Aus eigener Erfahrung weiß ich, dass man gerade kurz nach Stellung der Diagnose sehr schnell in Handlungszwang gerät – sowohl selbst auferlegtem als auch von außen herangetragenem. Ich weiß auch, wie unendlich schwer es ist, eine Maßnahme abzulehnen, weil sie nicht zum eigenen Kind oder zur familiären Situation passt. In vielen Fällen scheint es so, dass immer noch das regionale Angebot oder andere Faktoren, aber nicht die Individualität des Autismus des jeweiligen Kindes über die Förderung entscheidet.
Zur familiären Situation können Geschwisterkinder gehören. Diesen Eltern empfehle ich, die Geschwisterkinder nicht erst, wenn sich schwierige Situationen häufen, sehr genau im Blick zu behalten, sondern von Beginn an. Familiäre Nachteilsausgleiche, die ich in meinem Buch „Geschwister von Kindern mit Autismus“ beschreibe, helfen Geschwistern, mit der Situation zurechtzukommen.
Eltern, die gerade die Autismus-Diagnose ihres Kindes erhalten haben, reagieren darauf meist entweder geschockt oder erleichtert. Mein Sohn erhielt die Diagnose „frühkindlicher Autismus“ erst nach einem sechs Jahre andauernden Ärztemarathon. Unser Umfeld erwartete an diesem Punkt von uns, dass wir nun erleichtert sind und tatkräftig nach vorn schauen. Tatkräftig war ich, erleichtert nicht. Es hat einige Zeit gedauert, bis ich die Diagnose verarbeitet hatte und dann auch wieder nach vorn schauen konnte. Eltern möchte ich daher auf ihren Weg mitgeben, dass es keine richtige oder falsche Reaktion auf die Diagnose gibt und dass die erste Reaktion sich im Laufe der Zeit wandeln kann.
- Im Manual finden sich immer wieder Beispiele oder Zitate von Ihrem autistischen Sohn Benjamin. Was hält Benjamin von Ihrem neuen Buch?

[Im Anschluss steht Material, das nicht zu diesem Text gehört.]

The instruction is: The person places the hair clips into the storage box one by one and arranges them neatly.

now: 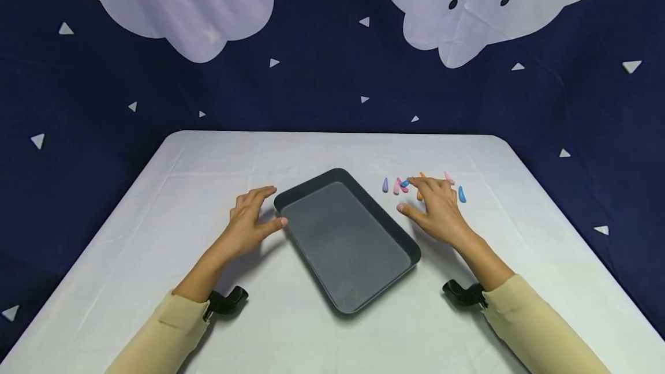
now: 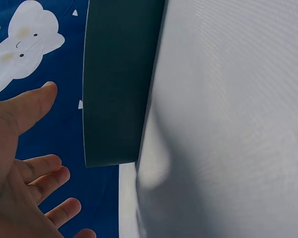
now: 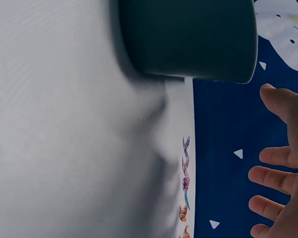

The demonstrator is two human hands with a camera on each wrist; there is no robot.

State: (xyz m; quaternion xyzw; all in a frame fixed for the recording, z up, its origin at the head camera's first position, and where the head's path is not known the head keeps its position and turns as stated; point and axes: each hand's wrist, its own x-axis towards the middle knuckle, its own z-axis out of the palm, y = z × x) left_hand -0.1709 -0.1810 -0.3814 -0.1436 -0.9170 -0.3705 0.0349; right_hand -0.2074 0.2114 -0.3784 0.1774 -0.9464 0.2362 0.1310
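Note:
A dark grey rectangular baking tray [image 1: 348, 247] lies turned at an angle on the white-covered table. My left hand [image 1: 250, 221] hovers at its left edge with fingers spread and holds nothing; the thumb tip overlaps the rim in the head view, and I cannot tell if it touches. To the right of the tray, my right hand [image 1: 440, 209] is held over the table, fingers loosely extended and empty. Beyond and partly behind it lie several small teardrop-shaped pieces, perhaps hair clips, including a purple piece [image 1: 385, 184] and a blue piece [image 1: 462, 194].
White cloth [image 1: 208, 160] covers the table, whose far edge meets a dark blue curtain [image 1: 322, 85] with clouds and white triangles. Each wrist carries a black camera mount, on the left [image 1: 228, 300] and on the right [image 1: 464, 293].

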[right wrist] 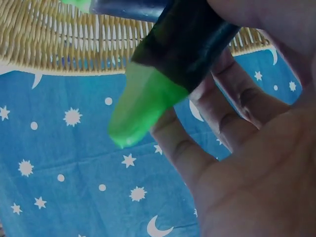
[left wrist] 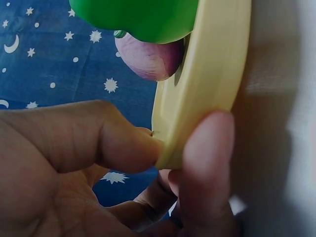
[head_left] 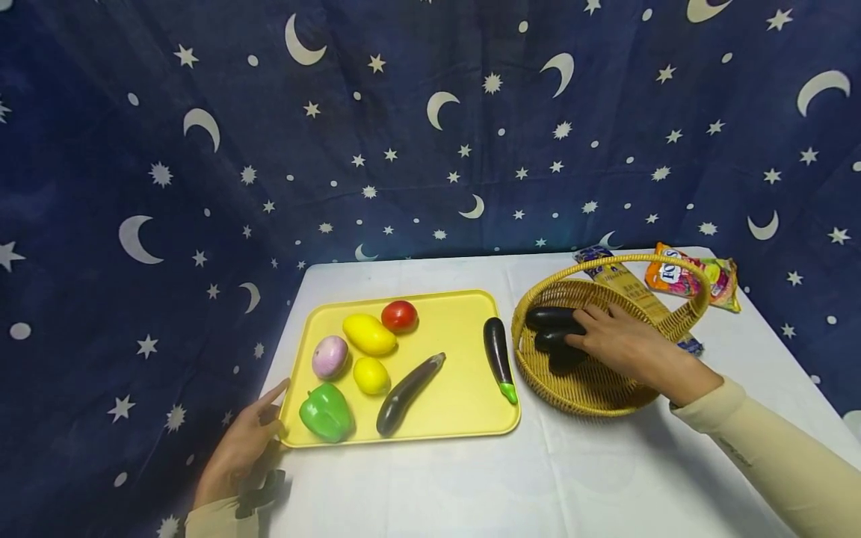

Das ist eine Frage, zu der man sehr viel sagen könnte. Und das Viel, das man dazu sagen könnte, hat zu einer neuen Projektidee geführt.
Die Antwort lässt sich aber mit einem Zitat meines Sohnes aus dem Buch auf den Punkt bringen: „Wissen zu finden bedeutet auch, sich selbst zu finden.“ Die Gespräche über die Themen des Buches haben uns beiden geholfen, ein weiteres (oder anderes?) Stück unseres jeweiligen Selbst zu finden.
Die erwähnten, im Buch befindlichen Zitate meines Sohnes und die Alltagsbeispiele aus unserem Leben habe ich selbstverständlich mit Benjamin während des Schreibens und nach Fertigstellung des Manuskriptes besprochen. Sein erster Kommentar zum Manual lautete: „Oh, das ist aber eine verdammt gute Idee!“
Herzlichen Dank für Ihre Zeit und Mühe!